Friday 24 November 2023

Pistis wonders how you sleep at night (weekending November 25th 2023)

 

‽istis wonders how you sleep at night (weekending November 25th 2023)

This weekending as a ‘temporary ceasefire’, a ‘humanitarian pause’, a ‘truce’ starts in Gaza[i], the provision of humanitarian aid increases and an exchange of hostages/prisoners is planned - ‽istis has decided to bite the bullet metaphorically (though many will continue right at this very moment, across the day, throughout the week, to be ‘bitten’ by all too real bullets and missiles and landmines… and die…) and ponder arms manufacturing, making and selling hardware and software whose essential purpose is to rip into and explode flesh and all things…[ii]

‽istis began an initial and very, very cursory survey of the landscape and got as far as the webpages of the ‘Stockholm International Peace Research Institute’[iii].

There are pages of graphics visualising ‘data from the 2022 update of SIPRI’s Arms Industry Database. There is a fact sheet of ‘the top 100 arms-producing and military services companies, 2021’ and an infographic which tells us the percentage share of total arms sales across the 100 producers by country: USA – 51%; China – 18%; United Kingdom – 6.8%; France - 4.9%; Russia – 3%.

The ‘top’ company in 2021 was ‘Lockheed Martin’ – with arms sales in that year totalling: $60,340 million ($60,340,000,000), which comprises 90% of its total sales. What else could that money buy‽ The top five companies are American and, at number 6, is the UK’s ‘BAE Systems’ – with arms sales in just one year, 2021, totalling $26,020 million ($26,020,000,000) which comprises 97% of its total sales. What else could that money buy‽

A section on ‘Research’ has three areas: armament and disarmament; conflict, peace and security; peace and development and the sub-themes within each perhaps provide an indication of linked issues in a world of complex inter-relatedness.

Armament and disarmament: Arms and military expenditure; Dual-use and arms trade control; Emerging military and security technologies; EU Non-proliferation and Disarmament Consortium; Weapons of mass destruction

Conflict, peace and security: Africa; Asia; Europe; Middle East and North Africa; Peace operations and conflict management

Peace and development: Climate change and risk; Environment of peace; Food, peace and security; Governance and society; Peacebuilding and resilience.

So, a rabbit-hole opens up to reveal an enormous warren of tunnels[iv] of information to explore on this website and many, many others.

But lest the stats and facts distract us from the impact of the arms industry on people, places, flora, fauna, habitations and habitats - ‽istis wonders first about those who feel the impact. We are back to the ripping into and exploding of flesh and all things.

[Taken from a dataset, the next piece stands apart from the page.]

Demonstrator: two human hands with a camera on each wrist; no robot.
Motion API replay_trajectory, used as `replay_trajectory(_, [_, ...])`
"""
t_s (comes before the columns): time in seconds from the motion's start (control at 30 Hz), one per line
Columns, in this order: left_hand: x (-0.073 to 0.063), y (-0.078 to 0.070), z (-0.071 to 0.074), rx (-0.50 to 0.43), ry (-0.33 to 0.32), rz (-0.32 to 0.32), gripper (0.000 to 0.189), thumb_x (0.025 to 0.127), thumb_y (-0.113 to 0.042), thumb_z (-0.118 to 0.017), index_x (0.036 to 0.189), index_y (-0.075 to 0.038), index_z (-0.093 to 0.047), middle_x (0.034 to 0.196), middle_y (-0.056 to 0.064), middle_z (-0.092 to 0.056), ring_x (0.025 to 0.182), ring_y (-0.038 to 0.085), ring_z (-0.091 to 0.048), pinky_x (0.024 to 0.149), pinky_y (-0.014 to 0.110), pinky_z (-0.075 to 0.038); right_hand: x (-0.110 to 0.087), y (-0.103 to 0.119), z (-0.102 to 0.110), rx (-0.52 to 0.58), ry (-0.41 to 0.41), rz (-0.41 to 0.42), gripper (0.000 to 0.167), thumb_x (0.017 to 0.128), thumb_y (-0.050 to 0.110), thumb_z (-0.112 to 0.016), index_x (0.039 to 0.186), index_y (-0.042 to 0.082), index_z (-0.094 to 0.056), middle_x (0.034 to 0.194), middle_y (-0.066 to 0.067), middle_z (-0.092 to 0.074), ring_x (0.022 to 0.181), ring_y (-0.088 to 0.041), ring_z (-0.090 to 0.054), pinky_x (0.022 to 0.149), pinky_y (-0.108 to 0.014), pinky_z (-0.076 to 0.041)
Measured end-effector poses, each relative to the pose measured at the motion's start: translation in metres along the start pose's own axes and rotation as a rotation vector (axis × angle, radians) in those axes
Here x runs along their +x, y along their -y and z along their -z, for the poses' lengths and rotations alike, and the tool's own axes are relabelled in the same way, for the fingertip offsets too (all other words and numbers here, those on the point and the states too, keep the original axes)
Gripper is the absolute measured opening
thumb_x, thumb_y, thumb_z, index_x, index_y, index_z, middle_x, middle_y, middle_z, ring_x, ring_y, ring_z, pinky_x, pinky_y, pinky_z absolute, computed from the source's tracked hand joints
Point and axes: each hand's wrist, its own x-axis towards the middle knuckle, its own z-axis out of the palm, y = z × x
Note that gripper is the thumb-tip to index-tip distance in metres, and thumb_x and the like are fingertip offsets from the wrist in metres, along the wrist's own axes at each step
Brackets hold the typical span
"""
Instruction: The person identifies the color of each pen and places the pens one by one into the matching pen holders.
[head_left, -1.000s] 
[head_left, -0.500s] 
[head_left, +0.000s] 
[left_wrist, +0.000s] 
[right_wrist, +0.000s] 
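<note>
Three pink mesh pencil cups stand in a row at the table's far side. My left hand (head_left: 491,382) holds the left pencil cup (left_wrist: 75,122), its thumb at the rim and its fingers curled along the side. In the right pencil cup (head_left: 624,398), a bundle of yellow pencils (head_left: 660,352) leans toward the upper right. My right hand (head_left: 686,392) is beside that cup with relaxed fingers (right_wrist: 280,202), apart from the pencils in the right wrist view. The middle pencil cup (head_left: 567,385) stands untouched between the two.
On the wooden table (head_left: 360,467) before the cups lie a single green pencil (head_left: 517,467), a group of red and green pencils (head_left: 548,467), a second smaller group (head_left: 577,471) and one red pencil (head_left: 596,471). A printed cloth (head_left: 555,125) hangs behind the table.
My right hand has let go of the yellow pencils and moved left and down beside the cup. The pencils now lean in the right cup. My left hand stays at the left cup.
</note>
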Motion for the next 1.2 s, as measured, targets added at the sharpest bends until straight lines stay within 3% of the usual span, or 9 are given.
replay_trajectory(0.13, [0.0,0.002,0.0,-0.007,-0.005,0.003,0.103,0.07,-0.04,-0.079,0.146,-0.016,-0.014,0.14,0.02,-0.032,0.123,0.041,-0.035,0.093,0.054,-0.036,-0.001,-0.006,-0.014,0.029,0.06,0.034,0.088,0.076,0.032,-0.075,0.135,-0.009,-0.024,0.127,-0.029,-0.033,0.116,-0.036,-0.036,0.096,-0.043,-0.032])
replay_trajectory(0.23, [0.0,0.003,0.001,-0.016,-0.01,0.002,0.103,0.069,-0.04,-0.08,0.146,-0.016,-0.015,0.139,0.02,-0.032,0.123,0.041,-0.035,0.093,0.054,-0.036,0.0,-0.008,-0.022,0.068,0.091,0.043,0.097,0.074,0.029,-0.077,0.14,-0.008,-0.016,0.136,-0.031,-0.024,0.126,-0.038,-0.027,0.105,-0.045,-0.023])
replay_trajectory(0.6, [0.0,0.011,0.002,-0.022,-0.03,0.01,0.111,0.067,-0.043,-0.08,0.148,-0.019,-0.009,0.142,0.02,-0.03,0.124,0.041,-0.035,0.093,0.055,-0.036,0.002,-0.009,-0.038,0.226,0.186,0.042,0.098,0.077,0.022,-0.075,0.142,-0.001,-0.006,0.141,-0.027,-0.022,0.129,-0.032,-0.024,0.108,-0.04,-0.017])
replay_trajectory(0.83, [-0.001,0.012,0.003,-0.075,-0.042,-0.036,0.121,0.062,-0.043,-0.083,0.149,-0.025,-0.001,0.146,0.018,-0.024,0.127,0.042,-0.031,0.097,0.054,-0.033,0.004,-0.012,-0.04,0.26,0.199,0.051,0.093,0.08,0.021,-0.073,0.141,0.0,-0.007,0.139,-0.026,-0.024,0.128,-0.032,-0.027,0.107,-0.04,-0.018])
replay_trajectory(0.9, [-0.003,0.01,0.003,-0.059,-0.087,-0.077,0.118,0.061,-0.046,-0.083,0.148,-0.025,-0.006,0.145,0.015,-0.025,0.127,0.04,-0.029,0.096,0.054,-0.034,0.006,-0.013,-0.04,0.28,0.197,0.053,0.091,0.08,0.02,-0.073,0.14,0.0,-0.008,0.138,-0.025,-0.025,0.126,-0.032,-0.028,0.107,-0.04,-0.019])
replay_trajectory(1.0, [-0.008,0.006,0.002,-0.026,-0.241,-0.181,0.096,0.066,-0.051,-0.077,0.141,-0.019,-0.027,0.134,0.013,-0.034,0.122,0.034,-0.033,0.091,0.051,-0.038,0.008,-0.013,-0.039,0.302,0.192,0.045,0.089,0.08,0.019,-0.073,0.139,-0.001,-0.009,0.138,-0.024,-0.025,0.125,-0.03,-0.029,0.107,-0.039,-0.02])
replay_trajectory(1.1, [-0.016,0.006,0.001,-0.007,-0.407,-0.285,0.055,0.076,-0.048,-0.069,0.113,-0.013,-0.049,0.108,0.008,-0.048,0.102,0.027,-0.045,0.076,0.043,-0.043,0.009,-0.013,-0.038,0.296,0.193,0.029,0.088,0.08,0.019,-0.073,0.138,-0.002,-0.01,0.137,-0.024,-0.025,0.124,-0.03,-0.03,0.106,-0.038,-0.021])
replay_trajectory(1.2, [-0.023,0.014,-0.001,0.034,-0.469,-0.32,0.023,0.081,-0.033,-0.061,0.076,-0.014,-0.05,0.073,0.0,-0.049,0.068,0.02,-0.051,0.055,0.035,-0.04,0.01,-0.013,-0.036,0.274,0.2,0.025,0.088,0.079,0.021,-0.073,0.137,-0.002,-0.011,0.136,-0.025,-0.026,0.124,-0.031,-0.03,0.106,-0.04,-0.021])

Dreadful images seem almost impossible to avoid - really for many at this very moment and virtually for the rest of us, the relatively safe.

Then ‽istis wonders about the people behind the industry…  

You could do your own research following threads to seek out names of CEOs and share-holders, the beneficiaries - although ‽istis suspects that much information is hard to get at and that secrecy, sorry confidentiality, may warp and weft itself throughout the industry and its businesses wherever they sit on a spectrum of ‘legitimacy’.  

But who are you and how do you sleep at night?

How do you explain what you do to your children if you are a parent?

How will you look back on what you have done with your life? 

Are there mantras that play round and round if sleep eludes and images won’t go away?

·         If it wasn’t me, then it would just be someone else (less scrupulous, less ethical, less morally upright and respectable, with a far poorer corporate social responsibility profile, who donates far less to charity, who does not believe in God, who beats their partner – no, not like me at all…)

·         It’s actually all about keeping people safe; it’s about security[v] and stability, about deterrence, about ensuring the rule of law against anarchy and supporting democracies against tyrannies, maintaining order against chaos.  

·         It’s not the products that are the problem, it’s the use to which they are put, it’s the people who misuse and abuse them, the problem comes when they are just in the wrong hands…

·         It’s just a business…

To focus the crosshairs on the last one - well, if it’s just a business, how about making bricks for homes and selling paint and decorating materials; how about running education and training institutions for doctors and teachers, for child psychologists, for play and art therapists and trauma-counsellors; how about running water sanitation plants, recycling or sustainable energy companies; how about making prosthetic limbs and medical supplies; how about researching cancer-cures; or if you can’t live without a bang, then how about making Christmas crackers which are probably selling well at the moment though perhaps a bit too seasonal unlike all-year-round daily conflict (temporary ceasefires notwithstanding); how about making musical instruments, or toys and games; how about making bread; how about making peace…?[vi]  

May you sleep easy. Actually, no – may you sleep terribly. May the images not leave you. May the screams and sobs ring on and on, getting louder and louder…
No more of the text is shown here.